Böyle bir iftira hukuken kimsenin yanına kâr kalmaz. Çünkü kimyasal silah kullanmak suç. Zaten PKK yandaşları bunu bildiği için en olmadık iftirayı atıyorlar.
Nitekim dün TSK gerekeni söyledi: "Silahlı Kuvvetler uluslararası hukuk ve anlaşmalarca yasaklanmış mühimmat kullanmamaktadır" denildi. Türk Tabipler Birliği Başkanı Şebnem Korur Fincancı’ya haklı olarak sert tepki gösterdi.
Türk Silahlı Kuvvetlerimizin altını çizdiği önemli bir konu var. Bu iftiraları atanlar başarılı operasyonlarla çökme noktasına gelen ve bulunduğu zor durumdan kurtulmak için yalan ve ahlak dışı yollarla çıkış arayışında olan terör örgütü ve müzahirlerinin beyhude çırpınışlarıdır. PKK artık bitme noktasındadır. Teröristler yapacakları bir şey de kalmayınca son çare olarak destekçilerine el açmışlar. O destekçiler de kimyasal silah yalanını ortaya atıyorlar.
Aynen 17/25 Aralık’ta yapılan MİT tırları ihaneti gibi, Türk devleti, DEAŞ’a yardım ediyor, gibi benzer bir iftiradır... Şebnem Korur Fincancı geçmişte de benzeri iftiraları hep atmıştır. Yarın da atacaktır. Meclis'teki birkaç vekil bu iftirayı o kadar kolay dillendiriyor ki, insan hayret bile edemiyor!..
Dünyanın neresinde bir vekil kendi devletini kimyasal silah kullanmakla itham eder? Ancak bize has bir şey. Bu kadar kolay olmamalı. Çamur at izi kalsınla yol alınmaz. O vekiller dokunulmazlıklarına güveniyorlar.
Yarın bir gün hiçbir şey bulamazlarsa başka iftiralar atacaklardır. Çünkü varlık sebepleri bu. Zaman kimi haklı çıkaracak göreceğiz...
James Webb Teleskobu, uzaydan muhteşem görüntüler geçmeye devam ediyor. Daha önce Hubble Teleskobu 1995’te uzaya gönderilmiş ve bazı görüntüler kaydetmişti. Tabii James Webb daha derin ve uzaktan resimler çekiyor...
"Yaratılış Sütunları" bu görüntülerden biri. 6 bin 500 ışık yılı uzaklığındaki Sütunlar gerçekten müthiş.

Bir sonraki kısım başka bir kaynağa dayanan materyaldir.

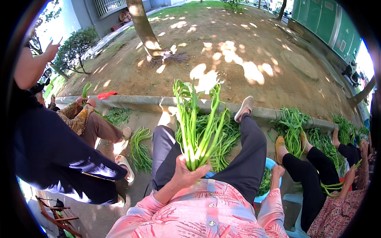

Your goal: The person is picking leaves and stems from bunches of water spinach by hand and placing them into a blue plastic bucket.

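Observation:
My left hand (pixel 187 174) is closed around the lower ends of a bunch of water spinach (pixel 195 131), thick pale-green stems standing upright with leaves at the top. Down at my right side, my right hand (pixel 278 171) is curled beside the rim of a light-blue basin (pixel 271 163); its fingers are partly hidden, and what they hold cannot be made out. Cut greens (pixel 265 183) lie in that basin. Between my spread legs, behind the bunch, a large heap of water spinach (pixel 227 141) covers the ground.
A concrete curb (pixel 149 102) runs across ahead, with dirt and a tree (pixel 145 29) beyond. Someone in dark clothes (pixel 59 150) stands close on my left, beside a seated person. Seated people on my right have more greens (pixel 291 129) at their feet. A folding wooden stool (pixel 57 218) is lower left.

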Demonstrator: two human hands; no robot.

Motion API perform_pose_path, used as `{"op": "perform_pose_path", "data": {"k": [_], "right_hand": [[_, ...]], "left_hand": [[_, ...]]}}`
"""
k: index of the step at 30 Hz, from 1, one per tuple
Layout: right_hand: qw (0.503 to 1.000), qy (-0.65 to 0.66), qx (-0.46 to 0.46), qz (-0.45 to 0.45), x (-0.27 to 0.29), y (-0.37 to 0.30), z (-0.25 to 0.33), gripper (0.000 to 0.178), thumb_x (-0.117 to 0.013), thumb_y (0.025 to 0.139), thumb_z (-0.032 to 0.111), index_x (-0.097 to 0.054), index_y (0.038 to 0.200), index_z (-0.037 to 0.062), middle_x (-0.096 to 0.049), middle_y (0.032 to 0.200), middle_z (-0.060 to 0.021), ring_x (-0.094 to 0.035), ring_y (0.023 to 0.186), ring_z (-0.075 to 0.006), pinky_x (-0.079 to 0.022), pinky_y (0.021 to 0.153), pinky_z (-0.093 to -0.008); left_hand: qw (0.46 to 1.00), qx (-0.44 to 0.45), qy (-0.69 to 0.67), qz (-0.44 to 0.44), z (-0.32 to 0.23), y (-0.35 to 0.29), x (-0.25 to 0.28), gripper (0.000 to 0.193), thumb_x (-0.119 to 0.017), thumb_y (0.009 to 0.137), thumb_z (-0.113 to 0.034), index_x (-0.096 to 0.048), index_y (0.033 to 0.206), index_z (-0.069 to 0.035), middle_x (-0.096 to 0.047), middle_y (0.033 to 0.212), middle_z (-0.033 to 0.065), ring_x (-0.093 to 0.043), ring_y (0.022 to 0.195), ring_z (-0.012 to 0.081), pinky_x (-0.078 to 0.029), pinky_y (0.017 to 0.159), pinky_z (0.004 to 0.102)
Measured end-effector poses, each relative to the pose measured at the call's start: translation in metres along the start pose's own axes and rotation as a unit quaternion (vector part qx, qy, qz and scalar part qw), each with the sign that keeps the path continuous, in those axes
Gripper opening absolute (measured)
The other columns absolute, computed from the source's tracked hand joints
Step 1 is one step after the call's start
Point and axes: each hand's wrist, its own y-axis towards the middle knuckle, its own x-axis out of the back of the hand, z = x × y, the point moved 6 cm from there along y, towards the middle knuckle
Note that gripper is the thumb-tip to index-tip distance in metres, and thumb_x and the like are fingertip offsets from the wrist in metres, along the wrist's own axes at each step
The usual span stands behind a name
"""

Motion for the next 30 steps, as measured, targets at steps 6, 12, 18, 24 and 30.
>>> {"op": "perform_pose_path", "data": {"k": [6,12,18,24,30], "right_hand": [[0.971,-0.16,0.111,-0.139,-0.01,-0.023,-0.029,0.018,-0.06,0.058,0.008,-0.058,0.065,-0.0085,-0.06,0.074,-0.0244,-0.058,0.069,-0.0381,-0.046,0.06,-0.0419],[0.973,0.049,-0.183,0.133,0.002,-0.036,0.013,0.016,-0.056,0.063,0.006,-0.059,0.059,-0.0093,-0.06,0.06,-0.0209,-0.062,0.059,-0.0319,-0.05,0.061,-0.0376],[0.958,0.232,-0.162,0.047,0.017,-0.002,0.033,0.016,-0.055,0.075,0.013,-0.062,0.077,-0.0009,-0.059,0.06,-0.0113,-0.057,0.049,-0.0186,-0.048,0.045,-0.0291],[0.797,0.502,0.047,0.332,0.061,-0.093,0.261,0.027,-0.055,0.083,0.016,-0.055,0.1,-0.006,-0.06,0.077,-0.0116,-0.061,0.065,-0.0184,-0.053,0.06,-0.0307],[0.566,0.543,0.044,0.619,0.045,-0.215,0.364,0.059,-0.064,0.077,0.038,-0.046,0.112,-0.0058,-0.056,0.105,-0.0148,-0.054,0.099,-0.0249,-0.043,0.088,-0.0353]], "left_hand": [[0.997,-0.04,0.054,0.029,-0.013,-0.002,-0.003,0.009,-0.062,0.072,0.001,-0.057,0.08,0.001,-0.055,0.065,-0.0011,-0.048,0.056,0.0039,-0.041,0.051,0.0194],[0.992,-0.075,0.095,-0.021,-0.011,-0.009,0.005,0.013,-0.063,0.07,0.0,-0.058,0.082,-0.001,-0.057,0.065,0.0001,-0.052,0.056,0.0062,-0.042,0.051,0.0209],[0.838,-0.136,0.529,0.012,-0.013,0.026,0.011,0.018,-0.057,0.078,-0.028,-0.056,0.095,-0.022,-0.06,0.093,-0.0002,-0.055,0.072,0.0161,-0.043,0.063,0.034],[0.918,-0.174,0.355,0.009,-0.019,0.036,-0.005,0.025,-0.064,0.071,-0.018,-0.055,0.093,-0.008,-0.055,0.063,0.006,-0.054,0.052,0.0216,-0.045,0.051,0.0329],[0.858,-0.114,0.492,0.093,0.027,0.003,-0.019,0.033,-0.063,0.069,-0.015,-0.05,0.096,-0.003,-0.056,0.066,0.0137,-0.057,0.057,0.0297,-0.044,0.049,0.0396]]}}
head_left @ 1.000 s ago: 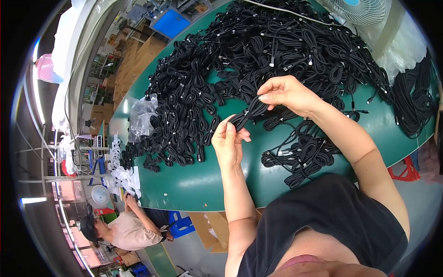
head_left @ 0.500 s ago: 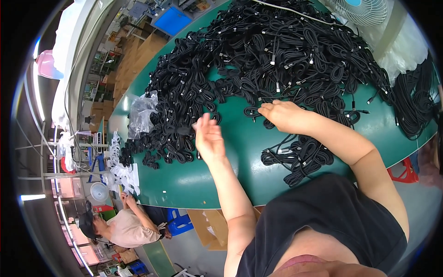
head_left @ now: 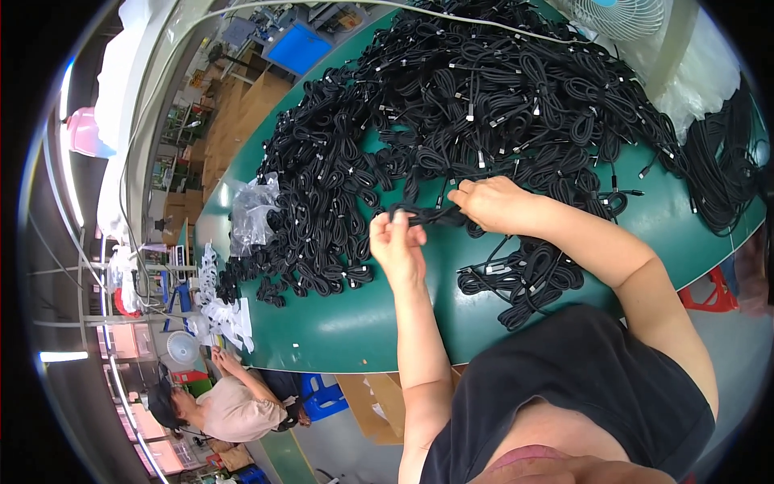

NASA tarafından yayınlanan görüntülerde dünyadan 6 bin 500 ışık yılı uzaklıktaki Yılan (Serpens) Takımyıldızındaki Kartal Nebulası'nın genç yıldızların oluşumunu sürdürdüğü bir bölgede toz ve gaz bulutundan oluşan 3 adet devasa sütun görülüyor. (Euronews Türkçe)
İnsan şunu merak ediyor: Uzay ne kadar sonsuz? Ucu bucağı var mı? Yoksa sonsuz mu? Dünyadan başka canlı hayatının olduğu gezegen var mı?..
Teknoloji artık zamanla gelişiyor. Belki de uzak olmayan bir zamanda hepsinin cevabını alacağız...
Her buluş yeni bir dönemi işaret ediyor. Başka kapılar açıyor. İnsan ne kadar önemsiz olduğunu anlıyor. Çünkü dünya dediğimiz nokta ucu bile değil. İnsanın Allah’ın yarattığı bu sonsuzluk karşısında alacağı çok ders var...
James Webb Teleskobu bizi daha çok şaşırtacak gibi. Bilmediğimiz o kadar çok şey var ki? Bilmiyoruz diye o şeyler yok değiller...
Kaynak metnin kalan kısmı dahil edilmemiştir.